«La frana di Mirteto provocata dal tubo realizzato da Manfredi»

Il consulente tecnico di due degli imputati ricostruisce in aula la tesi secondo cui la vittima stessa avrebbe causato il disastro con alcune opere fatte sulla collina

Le prove di  carico al tubo «incriminato»

Le prove di carico al tubo «incriminato»

Massa, 27 febbraio 2015  - LA FRANA di Mirteto? Causata non dai lavori fatti mesi prima, ma dal tubo realizzato da Aldo Manfredi per evitare che la pioggia finisse denntro la sua abitazione. Quel tubo sistemato nella collina di Montalbano solo due giorni prima della tragedia è tornato ieri alla ribalta nella deposizione fatta dal consulente di due dei 5 imputati e dal Comune di Massa. Nella sua lunga relazione fatta con slide, tabelle e video l’ingegner Stefano Tintori ha cercato di dimostrare che quel giorno la pioggia ha causato la rottura del tubo di scolo realizzato da Manfredi, poi rimasto ucciso dalla frana provocata proprio dalla forza dell’acqua uscita con violenza dalla conduttura e penetrata nel terreno. Fra termini tecnici e calcoli matematici Tintori ha sottolineato come il lungo tubo arancione non fosse in grado di sopportare la grande quantità d’acqua piovutagli dentro quella notte.

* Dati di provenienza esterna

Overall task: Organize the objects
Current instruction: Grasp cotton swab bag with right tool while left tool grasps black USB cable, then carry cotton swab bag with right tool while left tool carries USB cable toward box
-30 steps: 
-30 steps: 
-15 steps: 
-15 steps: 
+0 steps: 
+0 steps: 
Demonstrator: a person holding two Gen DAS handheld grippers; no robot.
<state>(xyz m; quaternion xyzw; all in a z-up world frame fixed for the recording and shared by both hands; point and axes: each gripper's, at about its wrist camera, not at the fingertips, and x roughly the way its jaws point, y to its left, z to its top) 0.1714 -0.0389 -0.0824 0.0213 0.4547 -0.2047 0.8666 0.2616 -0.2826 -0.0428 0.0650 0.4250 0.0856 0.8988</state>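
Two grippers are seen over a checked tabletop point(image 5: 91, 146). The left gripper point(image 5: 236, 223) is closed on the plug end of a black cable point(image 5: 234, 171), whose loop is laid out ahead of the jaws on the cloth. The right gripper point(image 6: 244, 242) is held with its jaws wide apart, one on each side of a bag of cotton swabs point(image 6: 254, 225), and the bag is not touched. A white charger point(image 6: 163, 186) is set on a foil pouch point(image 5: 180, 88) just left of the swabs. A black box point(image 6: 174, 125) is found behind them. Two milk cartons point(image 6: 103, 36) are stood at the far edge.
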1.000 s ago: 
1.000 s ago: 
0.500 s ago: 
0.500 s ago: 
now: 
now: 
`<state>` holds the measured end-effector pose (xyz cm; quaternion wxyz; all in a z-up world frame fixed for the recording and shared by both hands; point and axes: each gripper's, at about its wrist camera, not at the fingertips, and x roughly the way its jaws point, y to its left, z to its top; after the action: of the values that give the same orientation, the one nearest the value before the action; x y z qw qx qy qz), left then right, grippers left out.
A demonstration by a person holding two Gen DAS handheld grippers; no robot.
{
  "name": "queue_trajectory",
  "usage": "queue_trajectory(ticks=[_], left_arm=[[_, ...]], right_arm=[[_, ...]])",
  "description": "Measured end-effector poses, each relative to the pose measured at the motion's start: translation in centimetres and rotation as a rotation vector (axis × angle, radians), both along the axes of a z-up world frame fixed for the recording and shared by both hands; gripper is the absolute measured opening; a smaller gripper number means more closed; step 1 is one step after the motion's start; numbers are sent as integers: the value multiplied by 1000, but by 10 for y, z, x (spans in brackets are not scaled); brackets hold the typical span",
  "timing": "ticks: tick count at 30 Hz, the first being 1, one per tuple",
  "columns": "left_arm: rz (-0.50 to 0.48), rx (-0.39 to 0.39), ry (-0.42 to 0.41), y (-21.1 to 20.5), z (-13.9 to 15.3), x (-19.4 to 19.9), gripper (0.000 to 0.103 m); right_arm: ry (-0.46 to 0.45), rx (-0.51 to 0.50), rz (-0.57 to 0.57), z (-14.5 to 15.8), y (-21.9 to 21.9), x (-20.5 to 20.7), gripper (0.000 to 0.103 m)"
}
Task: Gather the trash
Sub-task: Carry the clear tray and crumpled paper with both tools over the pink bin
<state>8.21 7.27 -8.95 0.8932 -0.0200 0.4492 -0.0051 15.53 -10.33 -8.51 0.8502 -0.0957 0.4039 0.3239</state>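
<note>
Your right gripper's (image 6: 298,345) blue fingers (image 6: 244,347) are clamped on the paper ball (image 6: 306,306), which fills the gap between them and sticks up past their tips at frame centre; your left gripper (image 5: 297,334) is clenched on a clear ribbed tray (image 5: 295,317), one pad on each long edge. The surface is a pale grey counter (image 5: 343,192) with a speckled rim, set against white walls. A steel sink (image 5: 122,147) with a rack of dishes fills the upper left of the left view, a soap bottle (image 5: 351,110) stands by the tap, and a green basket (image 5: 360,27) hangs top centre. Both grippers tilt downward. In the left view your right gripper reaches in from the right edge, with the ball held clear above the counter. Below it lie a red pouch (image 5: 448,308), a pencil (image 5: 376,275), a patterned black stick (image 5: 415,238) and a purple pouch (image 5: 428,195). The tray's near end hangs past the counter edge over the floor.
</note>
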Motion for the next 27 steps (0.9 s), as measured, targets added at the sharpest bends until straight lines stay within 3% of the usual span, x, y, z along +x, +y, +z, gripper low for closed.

ALMENO 30 litri al secondo nel picco massimo delle tre di notte, calcolato una media fatta analizzando le centraline di rilevamento della pioggia di Massa Centro e Candia Scurtarola. Non solo: perplessità sono emerse anche sulla composizione della stessa tubatura d’emergenza a quanto sembra non fissata rigidamente a terra. Subito dopo la tragedia ne sono stati trovati alcuni pezzi nel terreno, l’attenzione si è concentrata sul raccordo a gomito «ma è geometricamente impossibile – le parole di Tintori ai giudici Giovanni Sgambati, Fabrizio Garofalo ed Elisabetta Congiusta – che non ce ne fosse un altro subito sotto, doveva esserci per forza un secondo punto di curvatura» spazzato via poi dalla frana. Proprio seguendo questa tesi è stato così ricostruito il tubo con due punti di curvatura e tre inclinazioni diverse, ognuna delle quali con differente velocità dell’acqua al suo interno. Nel momento massimo di pioggia il raccordo a gomito doveva sopportare una pressione di almeno 20 kg portata dalla massa d’acqua al suo interno. Lo stesso consulente ha poi realizzato un video con la prova materiale degli effetti della forza dell’acqua sul raccordo. «Abbiamo agganciato un secchio al tubo versandoci dentro progressivamente l’acqua: la rottura è avvenuta con 10 chili, quindi la metà di quella sopportata la notte della tragedia».

COSÌ l’acqua passata attraverso il tubo ha aumentato «del 200% la velocità della corrente, fino a valori inadeguati a quel tipo di canale – si legge nella perizia dello stesso consulente – derivandone con altissima probabilità un danneggiamento del canale di scolo, con progressiva erosione del terreno sotto la scalinata». L’acqua uscita dal canale fatto da Manfredi ha scaricato sulla scalinata stessa una forza di circa 300 kg. Perplessità sulla ricostruzione dei consulenti della difesa sono state avanzate dal legale di parte civile avvocato Andrea Lazzari: nel mirino in particolare la tabella relativa alla pioggia caduta quella notte. «Il picco massimo delle 3 di notte è troppo breve per aver causato un danno del genere alla tubazione, in soli 20 minuti non è possibile» ha sottolineato Lazzari. Processo aggiornatio al 20 maggio per proseguire con la deposizioone di altri due consulenti della difesa, una seconda udienza è stata già stata calendarizzata per il 1° luglio. Gli imputati per la frama di Mirteto (31 ottobre 2010) sono Carlo Mariani (geometra del Comune e direttore dei lavori nel 2009), Andrea Bontempi (responsabile del procedimento per la realizzazione dell’intervento), Giuseppe Rebecchi e Alessandro Migliorelli (ditta Fratelli Rebecchi cui furono assegnati i lavori), Jacopo Baroni (Rb escavazioni, realizzò alcune opere in subappalto) e Riccardo Barbieri, geologo.